What the exercise asks → Give the data again exactly, without its images.

=======

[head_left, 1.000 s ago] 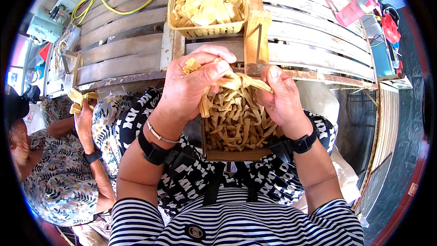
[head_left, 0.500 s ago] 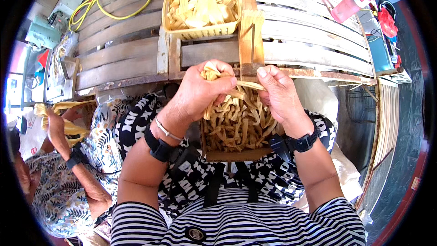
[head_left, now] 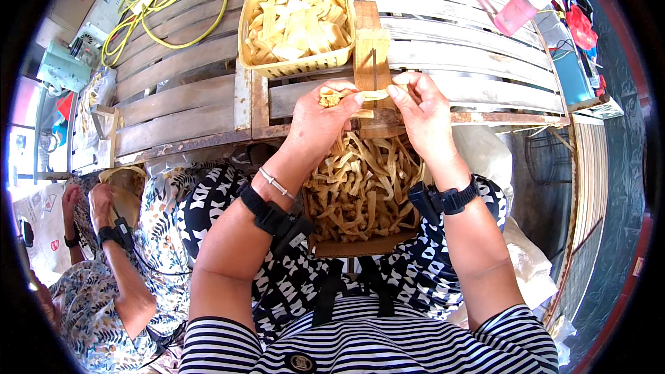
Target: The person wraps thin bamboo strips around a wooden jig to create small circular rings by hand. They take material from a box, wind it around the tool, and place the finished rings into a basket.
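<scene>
Where the slatted wooden table (head_left: 173, 97) runs to its far right corner, a pink rectangular packet (head_left: 524, 5) beside a red one (head_left: 580, 26), with bare slats between them and the yellow basket (head_left: 296, 24) of pale cut pieces. Left hand (head_left: 320, 121) and right hand (head_left: 424, 109) both pinching one pale tan strip (head_left: 370, 95), stretched flat against the upright wooden block (head_left: 372, 52) at the table's near edge. Below, on the lap, a box (head_left: 360, 190) heaped with tangled tan strips.

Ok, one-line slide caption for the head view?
Left hand and right hand hold a tan strip beside a wooden block, above a box of strips.

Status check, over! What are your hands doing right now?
Both hands, left hand and right hand, pinch one tan strip. Strip at wooden block. Nothing blocking.
</scene>
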A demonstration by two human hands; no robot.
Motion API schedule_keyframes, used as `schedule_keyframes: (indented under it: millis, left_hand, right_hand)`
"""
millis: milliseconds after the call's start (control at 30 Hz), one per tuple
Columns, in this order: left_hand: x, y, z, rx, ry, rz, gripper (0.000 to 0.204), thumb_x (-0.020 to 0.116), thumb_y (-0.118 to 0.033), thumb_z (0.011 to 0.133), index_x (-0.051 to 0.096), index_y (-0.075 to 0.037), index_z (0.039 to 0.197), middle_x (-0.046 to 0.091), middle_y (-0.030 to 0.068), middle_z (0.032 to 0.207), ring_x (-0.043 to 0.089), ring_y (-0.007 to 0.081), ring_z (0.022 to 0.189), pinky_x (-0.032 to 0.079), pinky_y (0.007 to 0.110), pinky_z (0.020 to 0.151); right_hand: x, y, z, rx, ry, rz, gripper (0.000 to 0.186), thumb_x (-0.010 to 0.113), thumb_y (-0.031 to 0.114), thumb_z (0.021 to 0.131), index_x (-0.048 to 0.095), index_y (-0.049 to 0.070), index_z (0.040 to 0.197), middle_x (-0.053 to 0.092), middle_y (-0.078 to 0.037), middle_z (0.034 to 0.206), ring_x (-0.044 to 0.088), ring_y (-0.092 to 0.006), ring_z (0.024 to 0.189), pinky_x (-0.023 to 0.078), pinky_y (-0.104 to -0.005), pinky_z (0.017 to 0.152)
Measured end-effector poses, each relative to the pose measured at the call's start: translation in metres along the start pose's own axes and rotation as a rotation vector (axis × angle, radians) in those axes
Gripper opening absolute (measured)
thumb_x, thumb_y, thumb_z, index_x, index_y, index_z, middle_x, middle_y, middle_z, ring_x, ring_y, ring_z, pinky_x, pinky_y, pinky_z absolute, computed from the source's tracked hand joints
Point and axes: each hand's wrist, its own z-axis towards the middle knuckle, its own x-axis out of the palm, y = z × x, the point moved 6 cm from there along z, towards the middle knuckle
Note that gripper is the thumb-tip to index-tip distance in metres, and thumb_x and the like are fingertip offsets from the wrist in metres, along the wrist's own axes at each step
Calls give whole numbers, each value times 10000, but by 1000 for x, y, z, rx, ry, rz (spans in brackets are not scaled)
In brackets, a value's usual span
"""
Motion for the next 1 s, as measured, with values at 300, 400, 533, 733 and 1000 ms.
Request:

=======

Solution for this exercise →
[head_left, 1.000 s ago] 
[head_left, 0.500 s ago] 
[head_left, now] 
Target: The person wraps thin bamboo strips around a wooden jig to create small circular rings by hand. They take material from a box, wind it around the tool, and place the finished rings into a basket.
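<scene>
Where the slatted wooden table (head_left: 173, 97) runs to its far right corner, a pink rectangular packet (head_left: 524, 5) beside a red one (head_left: 580, 26), with bare slats between them and the yellow basket (head_left: 296, 24) of pale cut pieces. Left hand (head_left: 320, 121) and right hand (head_left: 424, 109) both pinching one pale tan strip (head_left: 370, 95), stretched flat against the upright wooden block (head_left: 372, 52) at the table's near edge. Below, on the lap, a box (head_left: 360, 190) heaped with tangled tan strips.

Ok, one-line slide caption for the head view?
Left hand and right hand hold a tan strip beside a wooden block, above a box of strips.

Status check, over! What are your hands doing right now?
Both hands, left hand and right hand, pinch one tan strip. Strip at wooden block. Nothing blocking.
</scene>
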A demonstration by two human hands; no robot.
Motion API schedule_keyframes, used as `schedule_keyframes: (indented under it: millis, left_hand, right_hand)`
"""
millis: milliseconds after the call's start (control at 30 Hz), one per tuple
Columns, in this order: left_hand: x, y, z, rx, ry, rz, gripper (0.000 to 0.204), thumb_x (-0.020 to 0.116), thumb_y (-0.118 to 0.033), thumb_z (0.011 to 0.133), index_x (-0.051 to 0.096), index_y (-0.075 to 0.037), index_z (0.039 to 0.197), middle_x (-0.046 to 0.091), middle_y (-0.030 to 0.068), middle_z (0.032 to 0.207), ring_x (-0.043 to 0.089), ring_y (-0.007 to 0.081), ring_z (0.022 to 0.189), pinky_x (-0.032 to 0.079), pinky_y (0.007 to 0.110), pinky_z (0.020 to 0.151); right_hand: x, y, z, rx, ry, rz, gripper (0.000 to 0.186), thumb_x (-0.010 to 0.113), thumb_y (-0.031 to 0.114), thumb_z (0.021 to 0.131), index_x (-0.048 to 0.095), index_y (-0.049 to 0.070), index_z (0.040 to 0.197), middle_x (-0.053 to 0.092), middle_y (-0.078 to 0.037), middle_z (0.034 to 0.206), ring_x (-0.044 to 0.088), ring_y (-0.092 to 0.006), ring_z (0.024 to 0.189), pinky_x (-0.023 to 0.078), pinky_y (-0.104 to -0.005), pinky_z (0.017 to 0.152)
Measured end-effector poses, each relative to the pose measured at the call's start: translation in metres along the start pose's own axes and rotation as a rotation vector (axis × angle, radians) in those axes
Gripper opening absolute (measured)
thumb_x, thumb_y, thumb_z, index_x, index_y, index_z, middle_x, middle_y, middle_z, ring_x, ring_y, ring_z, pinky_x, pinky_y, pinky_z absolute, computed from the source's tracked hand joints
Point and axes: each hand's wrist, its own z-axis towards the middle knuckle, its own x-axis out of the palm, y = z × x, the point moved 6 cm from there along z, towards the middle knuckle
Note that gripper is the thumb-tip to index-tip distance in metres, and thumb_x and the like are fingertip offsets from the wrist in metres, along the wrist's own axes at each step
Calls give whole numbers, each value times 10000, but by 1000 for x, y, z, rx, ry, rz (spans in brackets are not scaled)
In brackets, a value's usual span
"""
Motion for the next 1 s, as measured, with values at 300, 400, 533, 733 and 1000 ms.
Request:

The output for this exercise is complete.